What type of material are most folks using for outside kennel runs and are you using divider walls? Also, for working dogs, what size kennel are you using? I have 9x12 for the Bouvs and 8x12 for the Border Collies.


----------



## Hillary Hamilton (Jan 6, 2009)

Yes, I want to know about this to and was about to ask this today!! What sizes are you guys kennels and what material? Thinking of building a few!! And where do you get your stuff? Thanks! Hillary


----------



## Megan Bays (Oct 10, 2008)

My kennels are fairly small, but the dogs get out and are worked on a daily basis.

I have three of the 5x10 welded wire ones from Tractor Supply with concrete floors.

http://www.tractorsupply.com/webapp...40|14596|36090?listingPage=true&Special=false

I've had chainlink fences before and I hated them. The dogs always found a way to escape.

With these I like the option that you can buy panels and easily add on to them.
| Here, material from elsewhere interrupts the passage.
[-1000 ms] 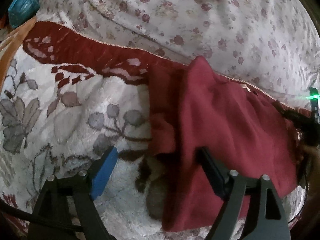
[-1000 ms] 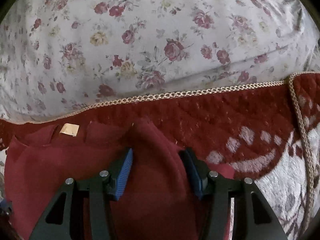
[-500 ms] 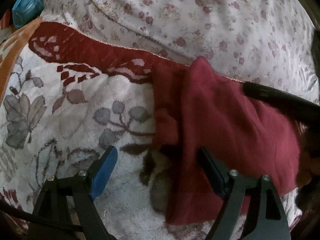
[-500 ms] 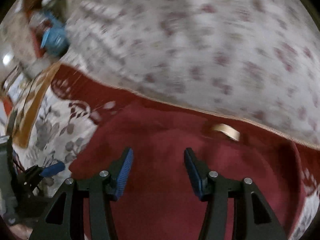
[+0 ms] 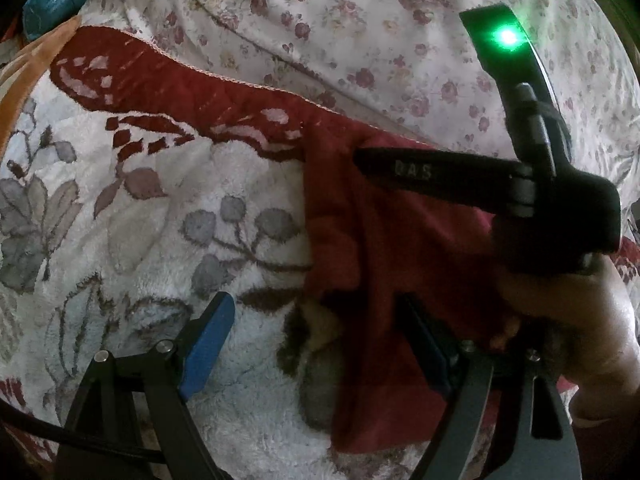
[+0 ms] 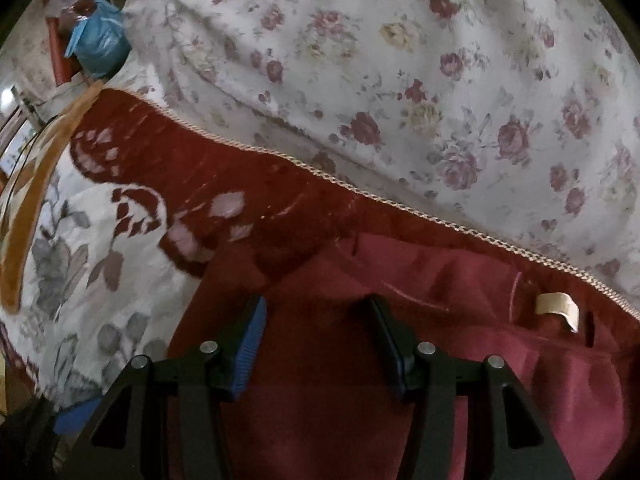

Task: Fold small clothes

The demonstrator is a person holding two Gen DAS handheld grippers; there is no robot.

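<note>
Garment [image 6: 460,380], maroon, fills lower right beneath the wide-jawed right gripper [image 6: 316,344]; the left gripper [image 5: 316,344], equally wide, straddles its left edge.

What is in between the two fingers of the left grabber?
In the left wrist view, the left gripper stands open over the fluffy white leaf-patterned blanket, with the dark red knit garment's edge between its fingers.

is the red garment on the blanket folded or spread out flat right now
Partly folded. In the left wrist view the red garment has a flap doubled over itself, its left edge bunched on the blanket. How many layers: cannot tell.
</note>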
There is also a custom fit top to go on them. I had one and the tarp lasted about a year and a half before the wind shredded it.
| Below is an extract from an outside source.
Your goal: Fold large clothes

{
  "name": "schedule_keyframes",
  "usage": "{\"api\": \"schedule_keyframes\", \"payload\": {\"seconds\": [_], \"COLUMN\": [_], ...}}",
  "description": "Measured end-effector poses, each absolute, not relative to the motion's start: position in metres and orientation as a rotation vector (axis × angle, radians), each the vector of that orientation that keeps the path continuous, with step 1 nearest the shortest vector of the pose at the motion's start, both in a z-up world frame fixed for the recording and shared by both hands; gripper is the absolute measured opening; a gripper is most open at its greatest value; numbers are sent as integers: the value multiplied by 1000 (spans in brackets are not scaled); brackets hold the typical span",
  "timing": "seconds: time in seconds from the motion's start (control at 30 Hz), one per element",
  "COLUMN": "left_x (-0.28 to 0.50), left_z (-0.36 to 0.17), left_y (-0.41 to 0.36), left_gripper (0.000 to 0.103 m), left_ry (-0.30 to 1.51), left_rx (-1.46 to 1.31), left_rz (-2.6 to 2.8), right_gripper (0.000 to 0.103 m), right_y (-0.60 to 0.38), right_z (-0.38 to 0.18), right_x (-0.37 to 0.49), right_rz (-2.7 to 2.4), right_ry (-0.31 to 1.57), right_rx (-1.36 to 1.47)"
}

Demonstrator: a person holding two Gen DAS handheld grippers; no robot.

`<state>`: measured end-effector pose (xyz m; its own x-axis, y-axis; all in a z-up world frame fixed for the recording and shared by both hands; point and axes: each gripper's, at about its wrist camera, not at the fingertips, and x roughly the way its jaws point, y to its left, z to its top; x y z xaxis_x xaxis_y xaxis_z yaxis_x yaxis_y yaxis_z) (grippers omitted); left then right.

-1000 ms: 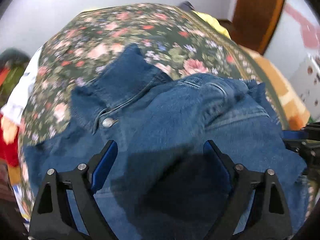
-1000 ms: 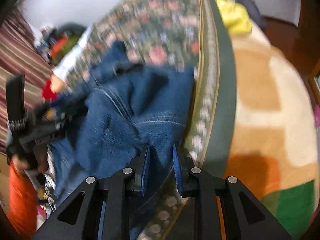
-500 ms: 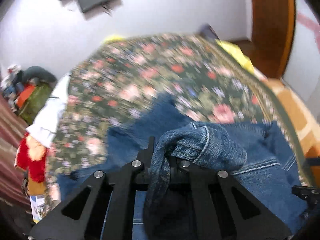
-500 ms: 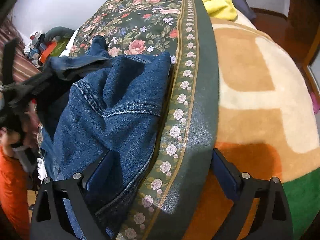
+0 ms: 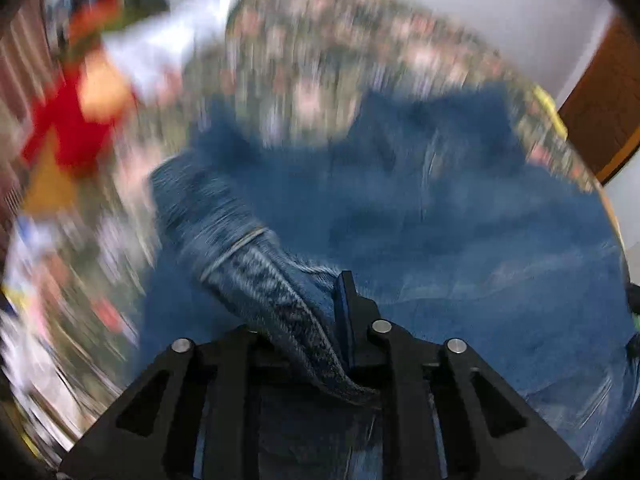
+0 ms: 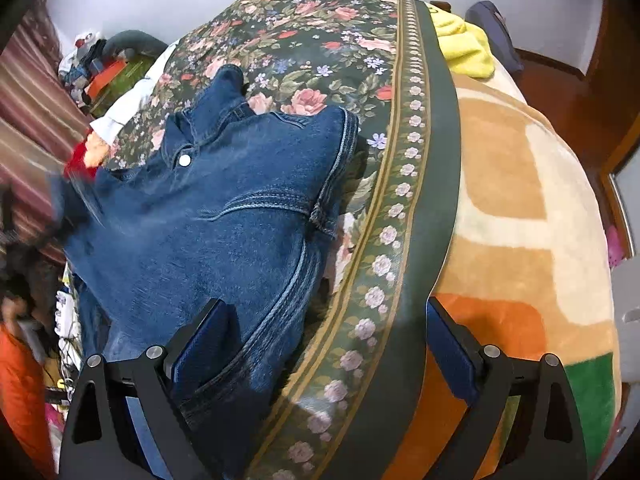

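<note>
The denim jacket lies on the floral bedspread, near the bordered edge that meets the orange blanket, its long axis running from the collar, farther up the bed, back toward the grippers. The left gripper has a bunched fold of denim between its jaws, which are easing open. The right gripper stands wide and empty over the hem edge, so the left is the one holding cloth to carry over.
</note>
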<state>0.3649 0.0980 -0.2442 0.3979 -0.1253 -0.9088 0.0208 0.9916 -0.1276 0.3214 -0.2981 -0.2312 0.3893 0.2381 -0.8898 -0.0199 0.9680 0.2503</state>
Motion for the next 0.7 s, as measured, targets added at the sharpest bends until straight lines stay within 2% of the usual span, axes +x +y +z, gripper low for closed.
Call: {"api": "schedule_keyframes", "payload": {"seconds": [0.07,0.13,0.17,0.23,0.33,0.37,0.4,0.43,0.6,0.7], "left_x": [358,352,350,352,359,358,360,361,347,348], "left_z": [-268,-269,-268,-260,-249,-243,-238,-233,-205,-213], "left_y": [107,114,115,121,126,131,130,130,144,153], "left_gripper": [30,35,46,54,52,36,25,23,23,41], "left_ry": [1205,1165,1152,1111,1070,1050,1034,1019,883,912], "left_rx": [-191,-254,-275,-327,-322,-301,-248,-202,-128,-60], "left_rz": [-124,-155,-165,-173,-138,-114,-81,-63,-49,35], "right_gripper": [95,95,95,95,95,95,95,95,95,95], "right_y": [-298,-299,-299,-299,-298,-297,-297,-296,-288,-283], "right_z": [-229,-227,-226,-224,-221,-220,-218,-216,-209,-211], "right_x": [319,317,315,313,313,313,314,314,319,323], "right_rz": [163,156,154,147,139,138,139,141,156,156], "right_ry": [1168,1172,1172,1173,1171,1169,1164,1157,1128,1134], "right_rx": [233,244,244,240,245,249,256,263,270,271]}}
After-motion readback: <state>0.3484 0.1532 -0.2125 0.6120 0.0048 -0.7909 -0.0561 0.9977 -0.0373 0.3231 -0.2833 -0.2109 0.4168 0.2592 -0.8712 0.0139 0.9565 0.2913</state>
Mine have been very sturdy, and I've had them for going on 3 years. My bloodhound was bad about chewing on them (not so much since he disloacted his jaw) and they've held up fine to that. My GSD could easily clear them with out a top on (he jumps flat footed with his paws over the top) thankfully he chooses not to. He also can lift the latch to let himself out, but that problem was solved by putting a clip on the latch.

The kennels are all set beside each other without any type of barrier to prevent them from seeing each other.

The kennel doors for the GSD and BH are on the same side, so they used to be fed facing each other. About a month ago they started growling and carrying on at each other, but that was quickly resolved by feeding them on opposite sides.

The Mali pup's kennel is beside of the BHs. The BH has always laid on that side of the kennel up against his dog house. Ike (the Mali) will sit and bark at Jake (the BH) all day. He just kinda looks at him and tries to sleep.

So needless to say we will be putting walls up so they can't see each other.


----------



## Tina Rempel (Feb 13, 2008)

Three of my kennels are Prefiert's, two are 5' X 15', one is 10' X 10'. A fourth is extra heavy duty chainlink, commercial grade, that is 8' X 20'. All have rubber stall mats for the floors. The main ones I use have a tarped roof which keeps the dogs out of the rain. I have some finish work, including a dropped ceiing, to do on the 10' X 10'. I have one more to set up this summer after I can get the gravel in for the base (and the yard), it will be 10' X 10' also. All are 6' tall.


----------



## Megan Bays (Oct 10, 2008)

Mike Suttle has the absolute best set up for a large scale kennel. It's my dream kennel  .


----------



## Michelle Reusser (Mar 29, 2008)

[FONT=Trebuchet MS, Helvetica, sans-serif]*Behlen 10 x 10 x 6 ft Welded Wire Dog Kennel on concrete. No dividers yet, if I need to in the future I will get a cheap piece of siding like i did for between my kennels and the chain link, blocking the view of my neighbors yard. kept puppies form barking at her cats. should do the same for 2 dogs next to eachother. *[/FONT]


----------



## Jeff Oehlsen (Apr 7, 2006)

My kennels back in the day were 4' w by 15' l. That is the best usage of space. Dogs do not need square areas. LOL


----------



## Christopher Jones (Feb 17, 2009)

Just becareful about using chainwire. Our kennels do and they also have roofs so escape is not a issue. They were perfect for my GSD's, however not so good with our Dutchies. 
They have a tendancy to grab the chainwire with their teeth and try to pull the walls down/around. This results is chipping to the back of their K9's which gives the teeth a hook. This is the major reason for k9's breaking and snapping.
If you have a strong willful dog, this can be a VERY hard habit to break.


----------



## Sam Bishop (May 8, 2008)

I'd have to agree with the comments about the downside of chainlink. My male malinois can get out no matter how much I try to reinforce it. Of course, mine is probably a little light-weight - don't know how it compares to something more heavy - duty / customized. I keep checking his teeth - I imagine it is only a matter of time before he breaks something. Unfortunately, he's learned that he just has to work a little harder and eventually he'll break out - it is a real PITA!


----------



## Kyle Sprag (Jan 10, 2008)

Prifert Pannels, 4 X 8 outside 4 X 5 Inside. Covered, Concrete Floor


----------



## Carol Boche (May 13, 2007)

I have commercial chainlink kennels. 

5' x 8' indoor and 5' x 12' outdoor

Have not had any issues with my dogs chewing out.....just someone elses dog. 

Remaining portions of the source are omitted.